Belo Horizonte - A declaração do presidente Luiz Inácio Lula da Silva (PT), que acusou a ''elite brasileira'' de querer atingi-lo com as denúncias de corrupção, foi considerada irreal pelos governadores de Minas, Aécio Neves, e de São Paulo, Geraldo Alckmin, ambos do PSDB. Na última sexta-feira, em tom exaltado, Lula disse que a ''elite brasileira'' não o fará baixar a cabeça.
''Eu acho que há a necessidade de o governo avaliar que não tem nada de lutas de classes nisso. O que tem é mau uso do dinheiro público, que precisa ser apurado. Então não adianta tergiversar (usar de rodeios). Existe uma coisa chamada 'o fato'. Sua excelência é o fato. Isso precisa ser investigado'', pontuou o governador paulista, que cobrou responsabilidade do governo.

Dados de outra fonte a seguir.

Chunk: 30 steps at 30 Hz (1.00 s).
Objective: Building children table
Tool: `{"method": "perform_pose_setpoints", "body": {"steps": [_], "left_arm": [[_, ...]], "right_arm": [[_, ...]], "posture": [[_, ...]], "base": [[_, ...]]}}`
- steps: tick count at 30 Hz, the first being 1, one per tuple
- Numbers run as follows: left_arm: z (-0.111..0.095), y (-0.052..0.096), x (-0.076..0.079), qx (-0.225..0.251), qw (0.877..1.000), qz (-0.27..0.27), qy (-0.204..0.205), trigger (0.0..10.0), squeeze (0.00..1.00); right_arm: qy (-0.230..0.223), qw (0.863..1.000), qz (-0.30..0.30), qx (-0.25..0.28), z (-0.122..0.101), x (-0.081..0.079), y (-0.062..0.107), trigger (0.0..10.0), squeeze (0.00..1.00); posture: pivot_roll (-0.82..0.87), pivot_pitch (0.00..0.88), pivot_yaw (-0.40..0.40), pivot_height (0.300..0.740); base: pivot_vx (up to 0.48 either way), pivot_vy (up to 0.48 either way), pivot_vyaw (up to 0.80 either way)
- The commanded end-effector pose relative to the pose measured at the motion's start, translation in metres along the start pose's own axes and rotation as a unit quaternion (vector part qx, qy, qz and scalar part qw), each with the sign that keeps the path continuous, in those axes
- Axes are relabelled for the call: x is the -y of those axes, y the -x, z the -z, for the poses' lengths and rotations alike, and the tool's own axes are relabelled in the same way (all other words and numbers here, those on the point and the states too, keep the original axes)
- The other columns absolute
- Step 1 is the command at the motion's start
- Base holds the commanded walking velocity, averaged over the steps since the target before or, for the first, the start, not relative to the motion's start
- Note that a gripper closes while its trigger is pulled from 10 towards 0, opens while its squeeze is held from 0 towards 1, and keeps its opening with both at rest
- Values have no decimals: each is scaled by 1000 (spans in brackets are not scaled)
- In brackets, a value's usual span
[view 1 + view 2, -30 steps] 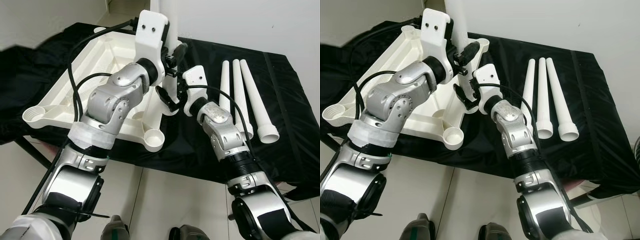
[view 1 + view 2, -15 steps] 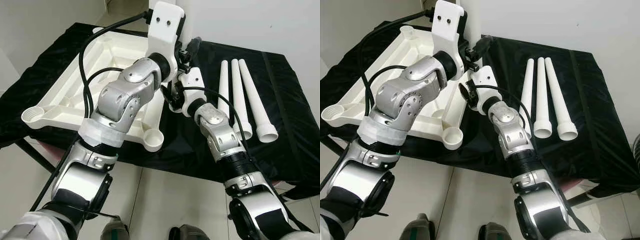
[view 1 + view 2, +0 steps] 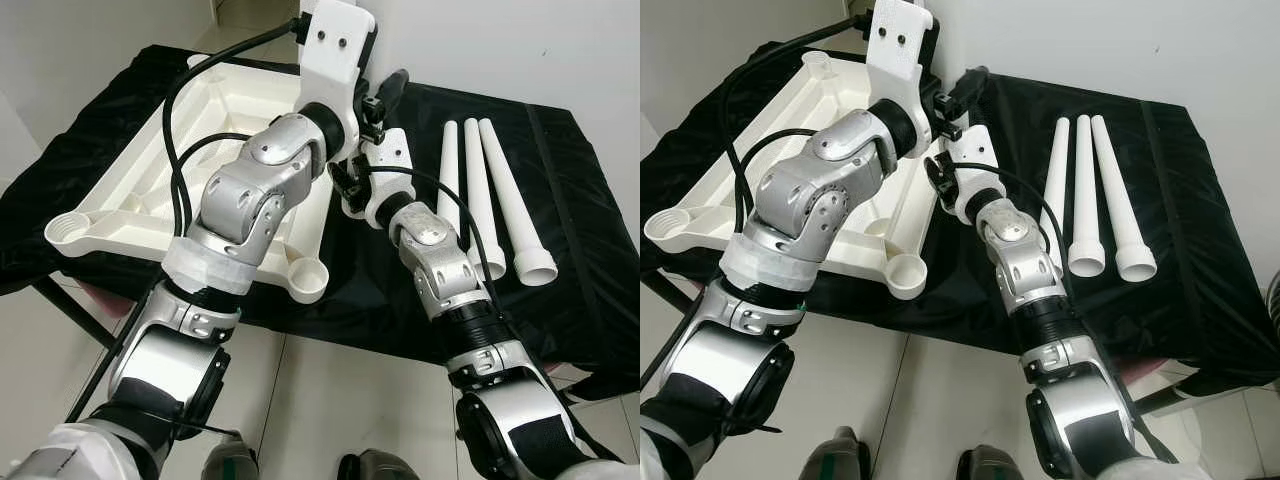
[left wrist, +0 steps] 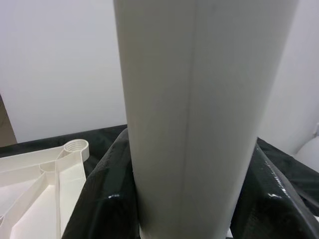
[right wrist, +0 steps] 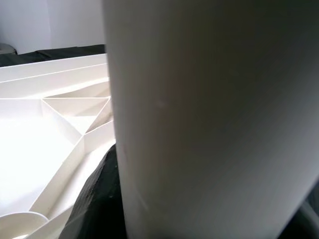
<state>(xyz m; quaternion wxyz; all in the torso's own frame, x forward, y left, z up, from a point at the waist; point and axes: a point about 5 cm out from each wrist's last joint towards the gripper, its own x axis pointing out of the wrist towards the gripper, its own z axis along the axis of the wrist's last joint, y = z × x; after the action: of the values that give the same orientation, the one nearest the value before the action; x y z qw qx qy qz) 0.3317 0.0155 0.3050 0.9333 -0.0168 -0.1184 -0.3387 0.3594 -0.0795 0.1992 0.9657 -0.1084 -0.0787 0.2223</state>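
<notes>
From the left eye view, the tabletop (image 3: 200,150) lay upside down on the black cloth (image 3: 590,250), its ribs up and a threaded socket at each corner, with three spare legs (image 3: 480,190) lying side by side at about 3 o'clock from it. Over the last second the left gripper (image 3: 385,95) had risen along the upright leg and swung toward 1 o'clock, and the right gripper (image 3: 345,185) had closed in from 5 o'clock until it sat tight against the leg's foot, by the tabletop's far corner. In the right eye view both wrists crowded the same spot, and the leg (image 3: 940,40) was mostly hidden behind the white wrist housing. The left wrist view showed the leg (image 4: 199,114) standing straight between the two black fingers (image 4: 107,199), which pinched it from either side, a corner socket (image 4: 75,147) showing beyond. In the right wrist view the leg (image 5: 209,119) stood very close, the tabletop's ribs behind it; I could not tell how the right jaws stood. I judged that the leg was being seated or screwed into its socket, with three left to fit.
</notes>
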Motion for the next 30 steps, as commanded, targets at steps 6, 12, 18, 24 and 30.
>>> {"method": "perform_pose_setpoints", "body": {"steps": [6, 12, 18, 24, 30], "left_arm": [[-1, -2, 12, 10, 999, 15, 32, 10000, 1000], [-3, -2, 11, 13, 999, 9, 29, 10000, 820], [-10, -1, 8, 36, 998, 5, 53, 10000, 0], [-14, 3, -6, 56, 994, -21, 87, 10000, 0], [-9, 16, -29, 68, 985, -62, 146, 10000, 0]], "right_arm": [[-7, 1000, 7, -9, -1, -4, -4, 10000, 0], [-21, 1000, 17, -12, 0, -2, -4, 10000, 0], [-45, 998, 30, -11, 2, 3, -3, 0, 0], [-71, 995, 64, -14, 3, 12, -3, 10000, 0], [-130, 980, 147, -26, 10, 36, 1, 10000, 0]], "posture": [[16, 0, -2, 740], [19, 0, 3, 740], [22, 0, 6, 740], [22, 0, 4, 740], [26, 0, 3, 740]], "base": [[0, 0, 0], [0, 0, 0], [0, 0, 0], [0, 0, 0], [0, 0, 0]]}}
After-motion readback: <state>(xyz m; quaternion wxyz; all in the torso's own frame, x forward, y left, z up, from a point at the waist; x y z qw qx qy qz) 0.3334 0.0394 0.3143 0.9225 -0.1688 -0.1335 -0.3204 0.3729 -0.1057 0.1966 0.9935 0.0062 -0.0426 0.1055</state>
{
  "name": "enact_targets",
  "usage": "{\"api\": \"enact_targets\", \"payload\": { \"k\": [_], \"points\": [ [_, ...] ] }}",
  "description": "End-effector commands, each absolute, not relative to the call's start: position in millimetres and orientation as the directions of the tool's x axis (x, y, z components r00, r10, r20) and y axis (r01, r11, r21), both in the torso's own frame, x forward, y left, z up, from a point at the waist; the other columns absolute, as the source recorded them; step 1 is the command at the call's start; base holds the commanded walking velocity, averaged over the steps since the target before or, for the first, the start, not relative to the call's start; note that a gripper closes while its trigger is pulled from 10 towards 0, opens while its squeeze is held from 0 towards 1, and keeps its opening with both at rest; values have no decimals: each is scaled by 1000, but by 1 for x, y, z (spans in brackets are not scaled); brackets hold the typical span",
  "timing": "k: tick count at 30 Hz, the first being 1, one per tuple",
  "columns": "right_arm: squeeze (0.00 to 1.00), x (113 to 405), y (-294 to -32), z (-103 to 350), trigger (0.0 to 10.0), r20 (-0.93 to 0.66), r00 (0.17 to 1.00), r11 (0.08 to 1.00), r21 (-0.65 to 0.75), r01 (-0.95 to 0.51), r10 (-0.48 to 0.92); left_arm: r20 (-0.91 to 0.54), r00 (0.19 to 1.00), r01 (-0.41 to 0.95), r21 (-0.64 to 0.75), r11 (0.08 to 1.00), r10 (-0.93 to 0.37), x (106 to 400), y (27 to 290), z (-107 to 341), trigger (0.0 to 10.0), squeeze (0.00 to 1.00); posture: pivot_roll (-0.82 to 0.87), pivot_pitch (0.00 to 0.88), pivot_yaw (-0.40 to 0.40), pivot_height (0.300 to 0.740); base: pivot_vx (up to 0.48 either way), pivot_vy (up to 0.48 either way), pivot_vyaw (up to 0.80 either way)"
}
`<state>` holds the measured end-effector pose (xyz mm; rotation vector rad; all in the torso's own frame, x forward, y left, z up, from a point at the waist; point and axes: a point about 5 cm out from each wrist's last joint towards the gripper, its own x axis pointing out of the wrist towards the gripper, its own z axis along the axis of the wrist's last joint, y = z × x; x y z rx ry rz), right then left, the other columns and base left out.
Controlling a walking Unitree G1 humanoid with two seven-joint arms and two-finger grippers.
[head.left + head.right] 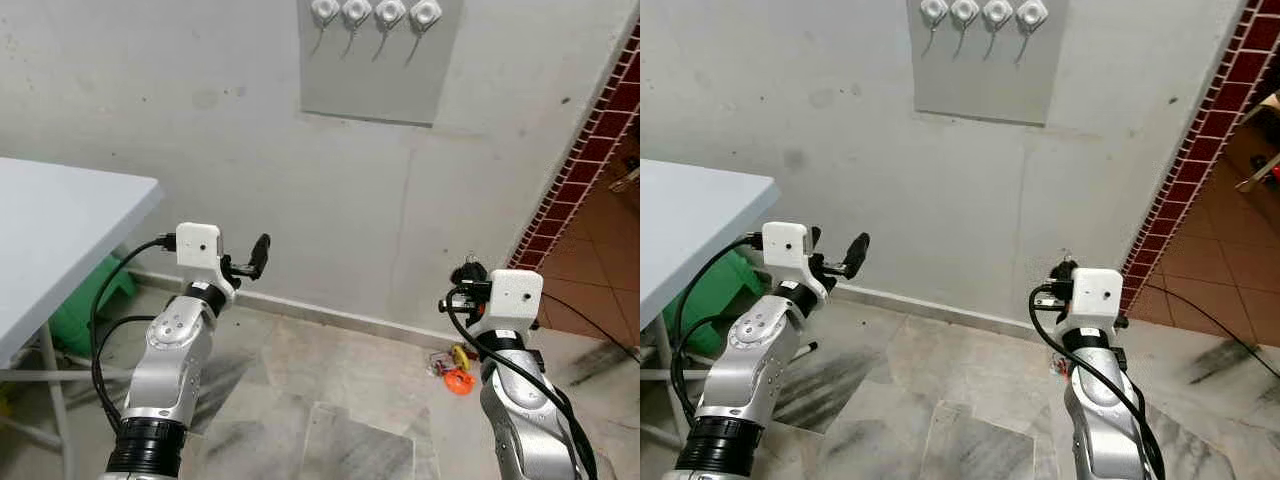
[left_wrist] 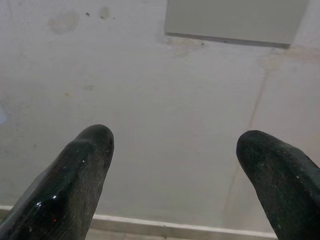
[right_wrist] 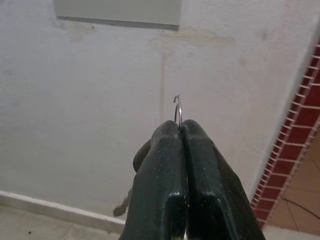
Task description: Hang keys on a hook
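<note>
Pressed tightly together, the two black fingers of the right gripper clamp a thin metal key ring, whose curved wire pokes out just past the fingertips; below and behind them in the wrist view a dark shape hangs down, too dim to make out for certain. On the floor below this gripper, near the foot of the wall, lies a small orange and yellow bundle of keys in the left eye view. Spread wide with nothing between them, the fingers of the left gripper point at the bare plaster wall, level with the right gripper and well apart from it. High above both grippers, on a grey panel fixed to the wall, sits a row of four white hooks with thin wire prongs hanging beneath. Beside the left arm stands a white table, with a green stool under its edge. Beyond the right arm runs a band of dark red tiles.
</note>
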<state>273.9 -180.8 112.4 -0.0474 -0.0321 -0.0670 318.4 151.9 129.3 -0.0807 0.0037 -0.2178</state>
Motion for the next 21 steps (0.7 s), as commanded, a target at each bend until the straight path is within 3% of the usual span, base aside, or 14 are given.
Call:
{"api": "enact_targets", "payload": {
  "k": [1,21],
  "points": [
    [0,276,-177,118,10000,55,997,998,-44,51,-48,18,976,218,-69,974,-217,319,154,134,10000,0,-58,0,22,740,398,0,0],
    [0,274,-175,116,10000,49,998,998,-45,42,-40,10,973,233,-56,971,-233,318,152,133,10000,0,-60,0,23,740,397,0,0]
  ]
}}
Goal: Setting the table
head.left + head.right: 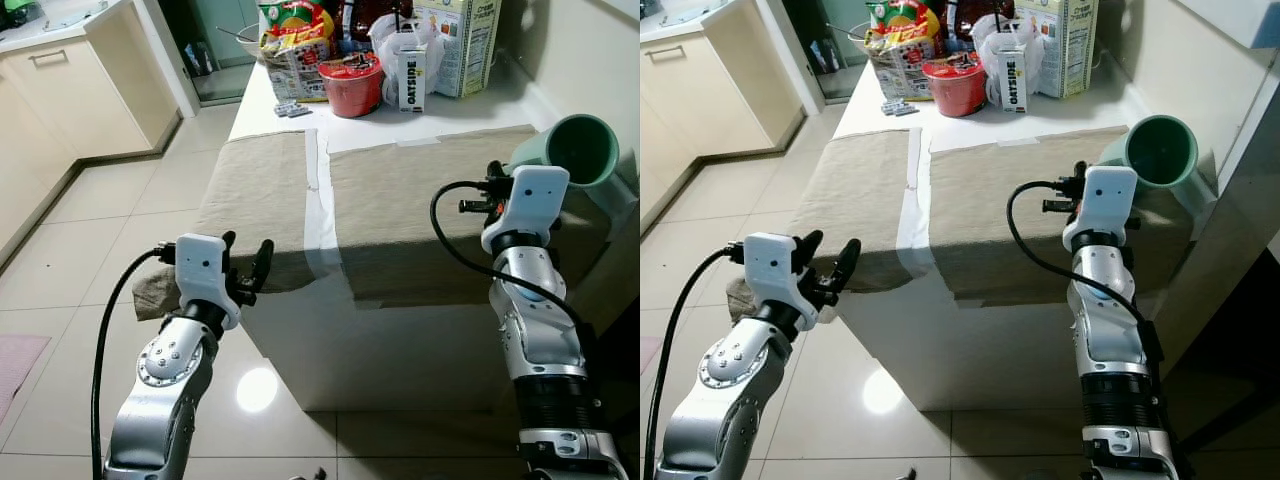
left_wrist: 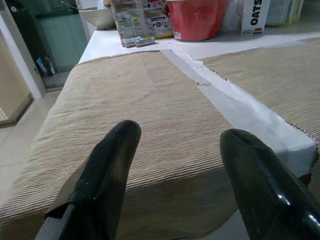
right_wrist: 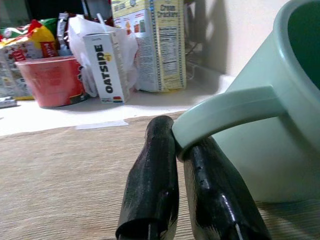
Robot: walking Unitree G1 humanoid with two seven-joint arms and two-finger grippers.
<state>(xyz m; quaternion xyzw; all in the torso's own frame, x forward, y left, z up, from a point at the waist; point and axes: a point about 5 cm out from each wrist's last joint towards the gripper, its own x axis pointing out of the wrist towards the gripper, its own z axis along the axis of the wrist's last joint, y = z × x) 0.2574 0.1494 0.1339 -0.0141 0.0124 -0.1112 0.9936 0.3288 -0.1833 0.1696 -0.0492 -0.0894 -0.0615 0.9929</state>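
— Holding what, the right gripper (image 3: 176, 150)?
— Closed on the green mug's (image 1: 577, 150) handle, mug tilted, maybe touching the table's (image 1: 320, 300) right placemat (image 1: 420, 200).
— The left gripper (image 1: 247, 262)?
— Open, near the left placemat's (image 2: 130, 115) edge.

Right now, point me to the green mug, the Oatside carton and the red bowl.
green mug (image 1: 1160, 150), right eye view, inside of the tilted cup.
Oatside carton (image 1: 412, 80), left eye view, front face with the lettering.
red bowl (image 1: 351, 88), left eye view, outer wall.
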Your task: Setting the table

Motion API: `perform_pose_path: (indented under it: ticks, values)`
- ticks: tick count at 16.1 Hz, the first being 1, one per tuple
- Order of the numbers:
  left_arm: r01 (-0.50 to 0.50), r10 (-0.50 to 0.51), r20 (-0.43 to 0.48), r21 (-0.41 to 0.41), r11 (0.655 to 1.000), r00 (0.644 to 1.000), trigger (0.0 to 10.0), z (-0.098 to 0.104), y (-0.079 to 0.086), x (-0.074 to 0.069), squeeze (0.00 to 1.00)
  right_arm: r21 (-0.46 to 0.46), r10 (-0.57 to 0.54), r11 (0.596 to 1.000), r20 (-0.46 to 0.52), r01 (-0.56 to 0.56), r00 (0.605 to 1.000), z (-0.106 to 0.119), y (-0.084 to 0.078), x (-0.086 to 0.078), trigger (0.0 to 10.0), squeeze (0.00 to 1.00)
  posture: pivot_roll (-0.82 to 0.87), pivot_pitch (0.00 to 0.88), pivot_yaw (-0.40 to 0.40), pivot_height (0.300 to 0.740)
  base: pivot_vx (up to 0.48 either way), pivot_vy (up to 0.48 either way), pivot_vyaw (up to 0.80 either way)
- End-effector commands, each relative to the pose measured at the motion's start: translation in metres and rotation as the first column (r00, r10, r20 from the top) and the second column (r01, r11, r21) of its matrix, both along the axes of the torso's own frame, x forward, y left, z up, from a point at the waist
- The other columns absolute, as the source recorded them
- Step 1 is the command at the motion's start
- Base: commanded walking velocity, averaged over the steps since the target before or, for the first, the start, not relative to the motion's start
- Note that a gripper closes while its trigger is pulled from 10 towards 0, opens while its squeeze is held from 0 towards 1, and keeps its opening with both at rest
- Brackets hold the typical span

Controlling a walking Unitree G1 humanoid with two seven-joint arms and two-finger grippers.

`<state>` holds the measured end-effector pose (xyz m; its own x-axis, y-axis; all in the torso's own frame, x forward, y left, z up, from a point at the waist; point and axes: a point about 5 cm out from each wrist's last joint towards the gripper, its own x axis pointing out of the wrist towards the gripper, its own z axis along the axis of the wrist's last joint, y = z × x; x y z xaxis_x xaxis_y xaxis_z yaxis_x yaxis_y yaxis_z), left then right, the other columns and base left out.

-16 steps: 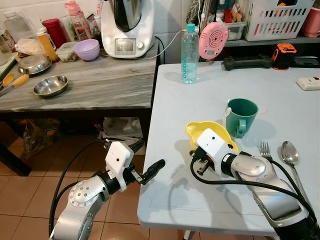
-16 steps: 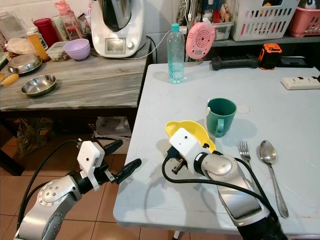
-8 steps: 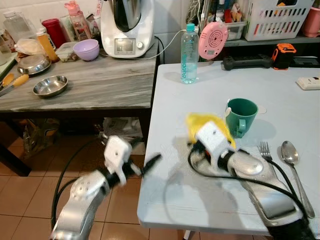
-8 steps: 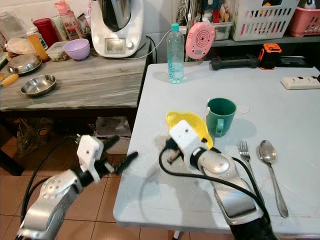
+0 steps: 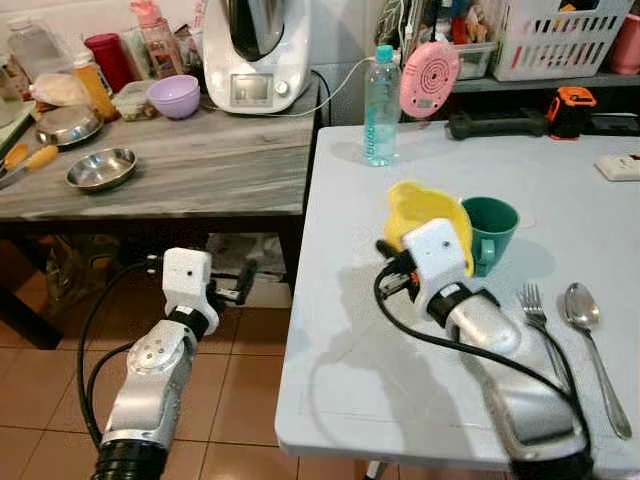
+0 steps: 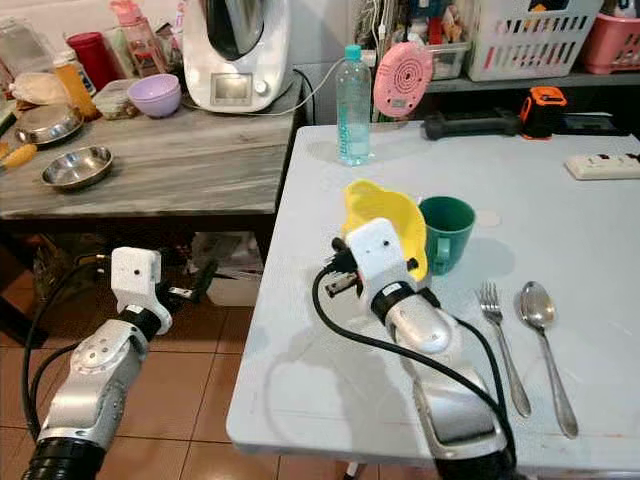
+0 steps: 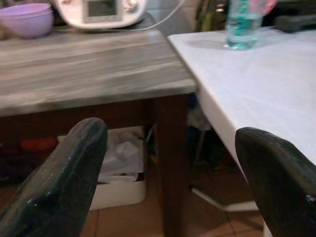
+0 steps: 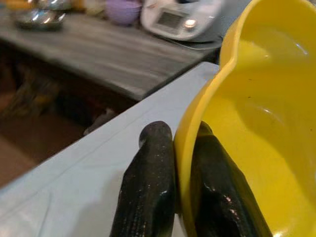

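My right gripper (image 8: 178,144) is shut on the rim of a yellow bowl (image 5: 424,208), one finger inside and one outside. The bowl hangs tilted above the white table (image 5: 400,400), close against a green mug (image 5: 492,228) that stands upright. A fork (image 5: 538,318) and a spoon (image 5: 590,328) lie side by side to the right of the mug. My left gripper (image 7: 168,187) is open and holds nothing. It hangs off the table's left edge, over the tiled floor, below the wooden side table (image 5: 200,170).
A water bottle (image 5: 380,100) stands at the far left of the white table, with a pink round device (image 5: 428,78) behind it. The side table holds steel bowls (image 5: 100,168), a purple bowl (image 5: 172,97) and a white kitchen machine (image 5: 255,50). A power strip (image 5: 620,167) lies far right.
My right gripper has lifted the yellow bowl off the table and tipped it up beside the mug. My left arm has drawn back to the left, away from the table edge.
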<state>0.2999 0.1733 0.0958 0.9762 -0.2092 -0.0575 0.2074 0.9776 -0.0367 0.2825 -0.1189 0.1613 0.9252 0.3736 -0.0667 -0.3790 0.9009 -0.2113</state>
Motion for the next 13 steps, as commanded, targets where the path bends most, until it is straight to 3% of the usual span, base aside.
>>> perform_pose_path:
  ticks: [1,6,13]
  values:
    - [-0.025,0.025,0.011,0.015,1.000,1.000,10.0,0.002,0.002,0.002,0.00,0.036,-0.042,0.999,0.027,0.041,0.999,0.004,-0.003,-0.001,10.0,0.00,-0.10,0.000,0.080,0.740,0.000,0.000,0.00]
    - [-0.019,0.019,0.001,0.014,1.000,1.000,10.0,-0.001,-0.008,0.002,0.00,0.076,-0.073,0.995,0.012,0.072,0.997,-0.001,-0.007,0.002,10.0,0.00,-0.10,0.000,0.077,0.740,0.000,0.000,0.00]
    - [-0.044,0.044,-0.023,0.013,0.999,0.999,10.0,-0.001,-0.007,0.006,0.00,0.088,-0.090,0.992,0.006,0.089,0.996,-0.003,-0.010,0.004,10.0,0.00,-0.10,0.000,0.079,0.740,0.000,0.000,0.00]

Na opinião de Aécio, o discurso de Lula foi inadequado. ''Não me parece o discurso adequado neste instante. Até porque, todo discurso que não tem consistência na realidade, nos fatos, soa frágil'', observou o mineiro. A exemplo de Alckmin, o governador de Minas destacou que os ''fatos hoje conduzem'' o desenrolar da crise, ''mais do que a vontade das pessoas''.
Os dois tucanos assinaram ontem, em Belo Horizonte, um acordo de cooperação técnica entre os dois governos para troca de informações na área de gestão pública. O presidente nacional do PSDB, senador Eduardo Azeredo, também condenou a declaração do presidente. ''Não tem o menor sentido isso. Não é esse o caminho, querer separar o Brasil em classes sociais''.
Apesar de todo o desgaste em função das denúncias que atingem seu partido e membros de seu governo, os tucanos acreditam que Lula será candidato à reeleição no ano que vem. ''Não vejo no Partido dos Trabalhadores um outro nome em condições de levantar uma bandeira nacional'', observou Aécio.